Il Congo ha uno dei tassi di corruzione più alti che io abbia mai visto – e sono quasi 16 anni che faccio questo lavoro – e la popolazione è sempre convinta che le problematiche vengano portate dall’esterno così che il governo, le autorità politiche e i bianchi possano fare i soldi sulla loro pelle e sulla loro salute. È una convinzione che deriva da anni di malgoverno, sia nazionale che provinciale.
Se per l’Ebola in qualche modo non eravamo un bersaglio diretto, adesso abbiamo due rischi. Il primo è quello di essere un bersaglio diretto e il secondo è quello di essere coinvolti personalmente da questa epidemia. L’Ebola è indiscutibilmente più pericolosa, come tasso di mortalità eravamo intorno all’80%, ma è più difficile da trasmettere perché occorre un contatto fisico tra un malato di Ebola e un’altra persona. Il darsi la mano senza poi lavarsela immediatamente era una possibilità di contagio immediato. E, invece, come sapete meglio di me, questo coronavirus è molto più volatile ed ha una diffusione simile a quella dell’influenza.

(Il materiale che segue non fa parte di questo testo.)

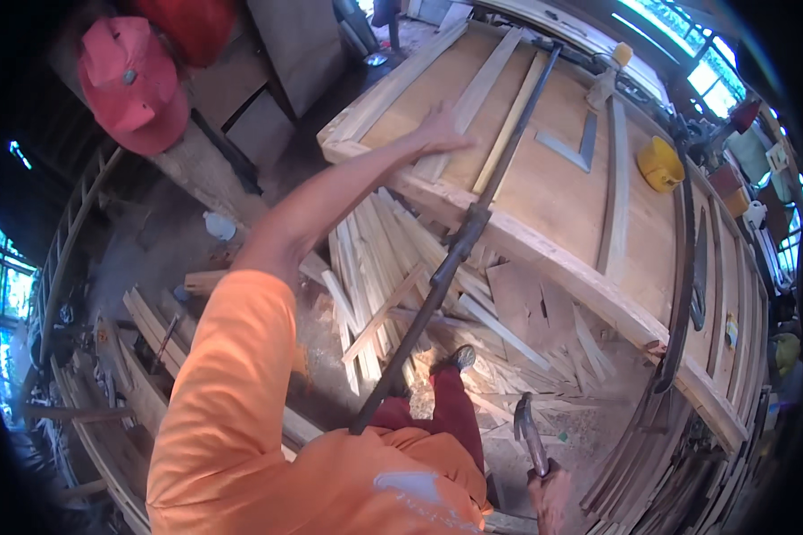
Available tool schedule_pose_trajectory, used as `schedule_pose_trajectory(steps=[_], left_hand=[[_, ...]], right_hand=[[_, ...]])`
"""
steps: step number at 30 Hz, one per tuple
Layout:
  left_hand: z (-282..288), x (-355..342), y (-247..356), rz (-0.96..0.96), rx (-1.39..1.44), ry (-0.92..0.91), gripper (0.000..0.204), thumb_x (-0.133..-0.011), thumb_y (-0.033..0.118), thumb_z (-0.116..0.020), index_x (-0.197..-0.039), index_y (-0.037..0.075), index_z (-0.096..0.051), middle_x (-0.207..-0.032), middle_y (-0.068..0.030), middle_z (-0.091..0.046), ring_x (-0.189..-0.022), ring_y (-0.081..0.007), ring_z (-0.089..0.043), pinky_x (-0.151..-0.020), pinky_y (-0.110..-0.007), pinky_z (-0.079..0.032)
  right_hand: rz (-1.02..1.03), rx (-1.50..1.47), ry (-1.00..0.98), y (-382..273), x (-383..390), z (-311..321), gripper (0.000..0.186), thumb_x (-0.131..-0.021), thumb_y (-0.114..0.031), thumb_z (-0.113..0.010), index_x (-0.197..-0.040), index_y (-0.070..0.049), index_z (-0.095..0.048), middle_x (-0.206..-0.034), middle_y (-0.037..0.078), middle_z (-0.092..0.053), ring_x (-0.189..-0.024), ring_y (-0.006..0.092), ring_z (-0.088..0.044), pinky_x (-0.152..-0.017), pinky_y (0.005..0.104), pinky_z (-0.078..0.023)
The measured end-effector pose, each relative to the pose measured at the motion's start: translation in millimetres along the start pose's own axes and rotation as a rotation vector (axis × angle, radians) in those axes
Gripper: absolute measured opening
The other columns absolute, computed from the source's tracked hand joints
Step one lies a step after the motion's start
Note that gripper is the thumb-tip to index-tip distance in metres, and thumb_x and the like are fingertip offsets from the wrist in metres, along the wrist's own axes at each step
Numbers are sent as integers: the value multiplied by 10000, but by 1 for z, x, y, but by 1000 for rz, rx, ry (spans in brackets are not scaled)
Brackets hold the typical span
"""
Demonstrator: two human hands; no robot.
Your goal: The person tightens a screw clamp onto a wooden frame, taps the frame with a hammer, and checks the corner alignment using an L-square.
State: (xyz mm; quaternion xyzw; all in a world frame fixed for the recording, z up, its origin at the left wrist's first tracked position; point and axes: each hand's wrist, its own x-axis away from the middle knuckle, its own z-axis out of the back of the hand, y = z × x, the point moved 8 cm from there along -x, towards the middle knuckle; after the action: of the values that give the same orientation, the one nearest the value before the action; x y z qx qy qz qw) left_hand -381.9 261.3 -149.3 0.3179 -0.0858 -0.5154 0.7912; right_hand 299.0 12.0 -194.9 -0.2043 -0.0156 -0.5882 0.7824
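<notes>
My left hand (443, 134) lies over a pale wooden slat (486, 85) near the left end of a large framed wood panel (544, 192). Its fingers look spread, a little blurred, and hold nothing. Low at the right, my right hand (551, 495) grips a claw hammer (533, 441) by its handle, head upward, apart from the panel. A long dark bar clamp (455, 254) crosses the panel just right of my left hand, and its bar runs back toward my body. Beside that clamp, a yellowish strip (511, 120) lies along the panel.
On the panel rest a metal square (583, 153), a yellow cut-open container (660, 164) and a second dark clamp (684, 285). Loose wood strips (375, 267) cover the floor below. Stacked thin boards (656, 473) stand at right. A pink cap (129, 85) sits on a post at far left.
</notes>
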Motion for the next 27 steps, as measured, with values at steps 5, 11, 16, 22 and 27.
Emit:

Qui è un disastro. In Africa non si può fare il telelavoro, non si può chiedere alla popolazione locale di stare in casa perché nessuno ha la possibilità di fare scorte di cibo. Quella che era una paura per l’Ebola, per il coronavirus diventa almeno dieci volte più grande.
La situazione mondiale ci dice anche che il rischio per noi è quello di rimanere bloccati qui in Congo, perché ad un certo punto chiuderanno tutti i voli aerei e i collegamenti con gli altri Paesi e il sistema sanitario di questo Paese non ci permette di stare tranquilli. Credo che nel posto in cui mi trovo ora ci siano appena due posti letto di terapia intensiva.

Le autorità hanno deciso di chiudere i locali, i ristoranti e i bar a Kinshasa. Secondo te queste misure potranno rivelarsi efficaci?

Sarà molto difficile applicare queste misure. Se abbiamo ben capito le misure sono estese a tutte le grandi città del Congo, anche Goma da cui vi sto parlando, e tutte le capitali provinciali. È qualcosa, ma il problema è culturale. Qui il 99% delle persone deve uscire di casa per poter andare a cercare un lavoretto di un giorno con cui poter avere quei due soldi che servono per comprare qualcosa da mangiare. Chiudere bar e ristoranti è sicuramente un tentativo di emulazione rispetto a quanto fatto dai Paesi europei e dal vicino Ruanda, ma purtroppo non è sufficiente. Da questa mattina hanno anche chiuso tutte le scuole, gli istituti di istruzione e anche i luoghi di culto, una cosa che non credo abbia un precedente in Africa.
Tutte queste misure non sono state prese per l’Ebola e viene da chiedersi perché siano state prese adesso: si tratta soltanto di emulazione delle politiche altrui o c’è la speranza di bloccare quello che sarebbe un contagio catastrofico in questo Paese?
È un’idea, ma non è assolutamente sufficiente.

Quello che è stato fatto per sradicare l’Ebola potrebbe servire per contrastare il coronavirus?

Penso proprio di sì ed è forse l’unica speranza che è rimasta anche a noi che siamo rimasti qui a lavorare per conto di AVSI. Possiamo sperare che ci sia dell’Organizzazione Mondiale della Sanità unitamente alle organizzazioni non governative come la Croce Rossa Internazionale o International Medical Corps per cercare di aiutare il ministero della Salute del Congo a contrastare questo nuovo mostro perché altrimenti il Ministero da solo, con le sue strutture provinciali, cittadine e nei villaggi non sarà mai e poi mai sufficiente.
Per contrastare l’Ebola, e pare che alla fine possiamo dire di avercela fatta, la Banca Mondiale e le più grandi agenzie di cooperazione del Mondo hanno messo sul piatto qualcosa come 500 milioni di dollari. Quello che noi da qui ci chiediamo è se questo impegno potrà essere lo stesso, visto che tutti i Paesi più importanti sono anche le vittime dirette di questa epidemia. Non sappiamo quindi se si schiereranno come hanno fatto per l’Ebola a favore dei Paesi che ne hanno maggiore bisogno come la Repubblica Democratica del Congo.